---------- Provided material

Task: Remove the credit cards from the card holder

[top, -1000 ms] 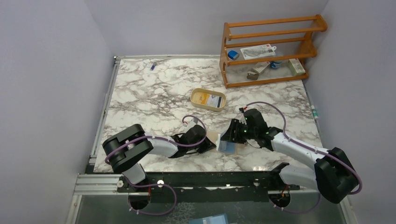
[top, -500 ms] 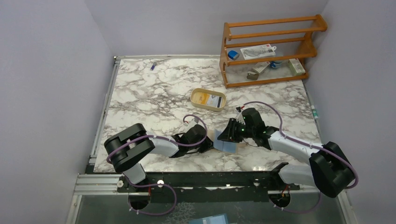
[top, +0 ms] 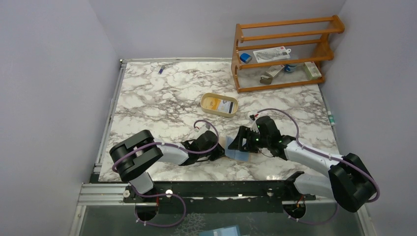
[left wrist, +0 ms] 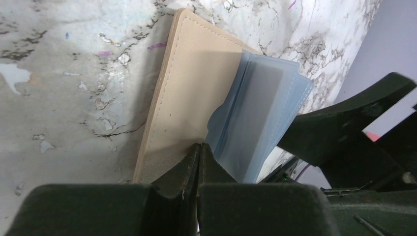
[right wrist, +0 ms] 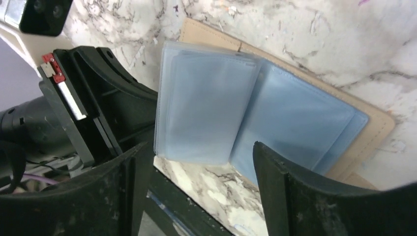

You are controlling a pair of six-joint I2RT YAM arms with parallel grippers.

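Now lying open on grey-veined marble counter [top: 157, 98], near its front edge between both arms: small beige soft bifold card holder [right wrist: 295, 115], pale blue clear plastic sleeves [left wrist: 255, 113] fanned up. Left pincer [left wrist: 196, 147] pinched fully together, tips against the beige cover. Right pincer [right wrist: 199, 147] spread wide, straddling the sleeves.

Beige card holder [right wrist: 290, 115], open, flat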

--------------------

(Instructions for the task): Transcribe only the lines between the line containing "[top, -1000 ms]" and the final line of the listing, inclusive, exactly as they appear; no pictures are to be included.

(Solution to the exercise):
[top, -1000 ms] 
[top, -500 ms] 
[top, +0 ms] 
[left wrist, +0 ms] 
[right wrist, +0 ms] 

You are controlling a pair of six-joint I2RT YAM arms with parallel grippers.

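Now lying open on grey-veined marble counter [top: 157, 98], near its front edge between both arms: small beige soft bifold card holder [right wrist: 295, 115], pale blue clear plastic sleeves [left wrist: 255, 113] fanned up. Left pincer [left wrist: 196, 147] pinched fully together, tips against the beige cover. Right pincer [right wrist: 199, 147] spread wide, straddling the sleeves.

Beige card holder [right wrist: 290, 115], open, flat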

No further work is required for this exercise.